_Problem to solve_:
Your answer must be an exact transcription of every record below, with the pictures omitted.

_Input records_:
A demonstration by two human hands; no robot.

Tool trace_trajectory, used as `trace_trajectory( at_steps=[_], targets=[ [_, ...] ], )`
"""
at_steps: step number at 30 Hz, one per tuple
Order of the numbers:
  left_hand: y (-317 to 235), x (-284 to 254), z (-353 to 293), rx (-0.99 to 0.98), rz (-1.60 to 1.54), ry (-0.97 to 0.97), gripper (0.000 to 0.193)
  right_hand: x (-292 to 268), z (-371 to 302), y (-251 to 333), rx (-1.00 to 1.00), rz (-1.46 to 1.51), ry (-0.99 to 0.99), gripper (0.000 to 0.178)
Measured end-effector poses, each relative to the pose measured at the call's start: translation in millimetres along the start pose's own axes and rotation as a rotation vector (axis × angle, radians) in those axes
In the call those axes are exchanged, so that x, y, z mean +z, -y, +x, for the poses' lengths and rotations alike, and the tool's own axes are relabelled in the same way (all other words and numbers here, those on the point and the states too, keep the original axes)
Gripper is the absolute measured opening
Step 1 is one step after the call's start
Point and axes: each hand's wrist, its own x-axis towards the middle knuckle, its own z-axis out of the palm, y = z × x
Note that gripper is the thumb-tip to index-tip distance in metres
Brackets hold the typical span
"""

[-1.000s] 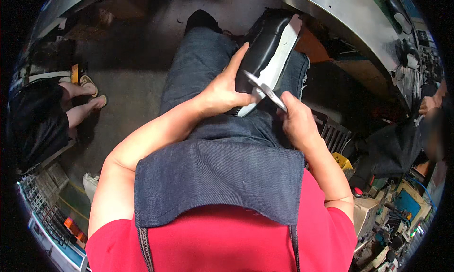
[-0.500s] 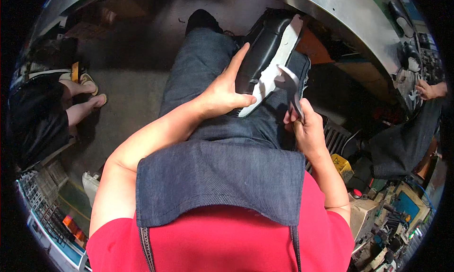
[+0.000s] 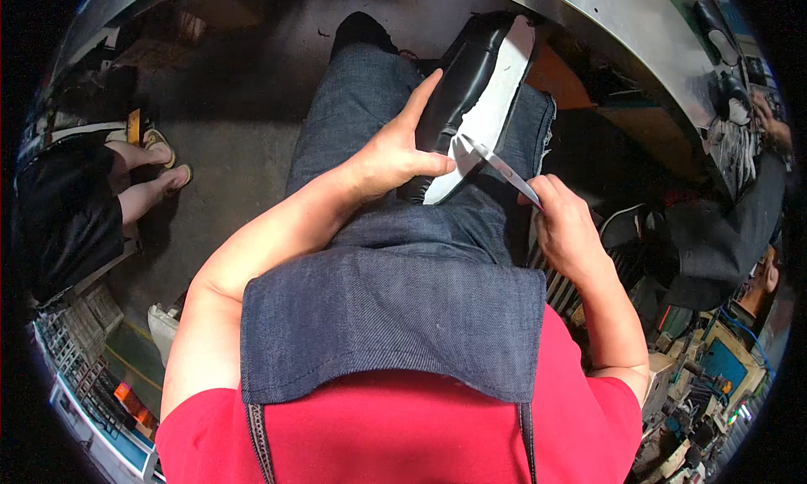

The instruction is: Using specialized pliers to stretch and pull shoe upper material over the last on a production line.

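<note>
Silver tool to white sole: a black shoe worked across the lap.
The black shoe (image 3: 472, 74) rests slantwise on the denim-covered thigh (image 3: 328, 126), just beside the metal worktop (image 3: 618, 38), its white underside (image 3: 494, 97) turned rightward. The left hand (image 3: 388, 163) steadies it, fingers spread wide — thumb on the white face, index finger along the black side, the others hidden. The right hand (image 3: 563, 219) has its fingers closed round the silver hand tool (image 3: 503, 166), whose tips lie over the white part; whether they bite cannot be told. The step appears to be tidying or pulling at that surface. The next move calls for a firm left hold and tips guided clear of the thumb.
</note>
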Motion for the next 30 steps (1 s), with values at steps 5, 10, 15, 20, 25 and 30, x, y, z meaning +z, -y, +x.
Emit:
trace_trajectory(
  at_steps=[5, 10, 15, 20, 25, 30],
  targets=[
    [3.3, -0.5, 1.2, 0.019, 0.024, -0.009, 0.109, -6.9, 7.2, 3.2, -0.068, -0.218, -0.001, 0.027],
    [-3.5, 0.5, 1.5, -0.017, 0.03, 0.011, 0.109, -7.2, 10.1, 4.2, -0.089, -0.339, -0.065, 0.027],
    [5.1, 0.7, 3.8, 0.053, 0.09, -0.013, 0.109, -8.7, 19.7, 0.2, -0.145, -0.442, -0.127, 0.025],
    [1.9, 1.6, 1.9, 0.028, 0.099, 0.01, 0.109, 1.3, 30.8, -37.9, -0.244, -0.279, -0.089, 0.02],
    [-1.8, -2.7, 3.2, -0.045, 0.023, 0.068, 0.11, 12.9, 46.9, -62.8, -0.315, 0.005, -0.045, 0.011],
    [10.5, -5.8, 3.9, 0.014, -0.022, 0.108, 0.111, 12.0, 49.3, -65.8, -0.322, 0.026, -0.025, 0.01]
  ],
)
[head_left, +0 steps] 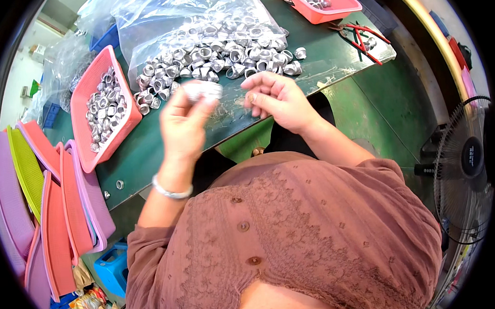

_Exercise output_:
A demonstration by two human hands; no robot.

Tool trace_trajectory, used as `trace_trajectory( at_steps=[_], targets=[ [_, ...] ], )`
"""
at_steps: step number at 30 Hz, one per tuple
Order of the numbers:
  left_hand: y (-317 to 235), x (-284 to 254), z (-353 to 293), rx (-0.99 to 0.98), rz (-1.60 to 1.54), ry (-0.97 to 0.97), gripper (0.000 to 0.193)
  right_hand: x (-292 to 268), z (-371 to 302), y (-251 to 333), rx (-1.00 to 1.00), rz (-1.46 to 1.51), ry (-0.99 to 0.99), gripper (0.000 to 0.178)
Measured end-effector poses, each relative to the pose measured at the call's start: translation in millimetres along the start pose's own axes and rotation as a rotation vector (axis × angle, radians) in those axes
In the call those axes are exchanged, so that x, y, z mean +z, -y, +x, for the poses' lengths and rotations alike, and the tool's own axes are relabelled in the same way (all other words and numbers here, those on the point and the states too, keep the original axes)
Gripper is the absolute measured opening
Step 1 is one step after the call's start
Point and axes: each hand's wrist, its own x-axis towards the middle knuckle, its own z-axis out of the palm, y = z × x
Note that gripper is the thumb-tip to index-tip distance in metres
Brackets hold the typical span
"""

[-1.000s] 
[-0.500s] 
[+0.000s] 

The instruction is: Using specialized pliers to stretch and pull shoe upper material over the last on a production line.

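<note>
Silver tool to white sole: a black shoe worked across the lap.
The black shoe (image 3: 472, 74) rests slantwise on the denim-covered thigh (image 3: 328, 126), just beside the metal worktop (image 3: 618, 38), its white underside (image 3: 494, 97) turned rightward. The left hand (image 3: 388, 163) steadies it, fingers spread wide — thumb on the white face, index finger along the black side, the others hidden. The right hand (image 3: 563, 219) has its fingers closed round the silver hand tool (image 3: 503, 166), whose tips lie over the white part; whether they bite cannot be told. The step appears to be tidying or pulling at that surface. The next move calls for a firm left hold and tips guided clear of the thumb.
</note>
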Motion for the next 30 steps (1 s), with values at steps 5, 10, 15, 20, 25 and 30, x, y, z meaning +z, -y, +x.
Emit:
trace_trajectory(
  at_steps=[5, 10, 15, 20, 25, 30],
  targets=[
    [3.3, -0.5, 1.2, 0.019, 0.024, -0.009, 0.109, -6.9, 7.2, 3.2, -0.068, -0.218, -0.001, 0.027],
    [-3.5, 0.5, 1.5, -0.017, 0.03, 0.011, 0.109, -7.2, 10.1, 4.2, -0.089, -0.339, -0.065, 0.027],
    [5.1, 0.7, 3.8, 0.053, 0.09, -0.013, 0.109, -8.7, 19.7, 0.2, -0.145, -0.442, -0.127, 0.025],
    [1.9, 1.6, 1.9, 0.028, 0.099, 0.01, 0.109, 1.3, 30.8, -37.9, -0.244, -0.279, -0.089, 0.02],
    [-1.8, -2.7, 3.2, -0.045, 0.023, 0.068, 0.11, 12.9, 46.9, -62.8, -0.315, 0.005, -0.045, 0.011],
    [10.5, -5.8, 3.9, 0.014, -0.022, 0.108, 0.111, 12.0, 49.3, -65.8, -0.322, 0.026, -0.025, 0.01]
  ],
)
[head_left, +0 steps] 

Nothing else belongs in this answer.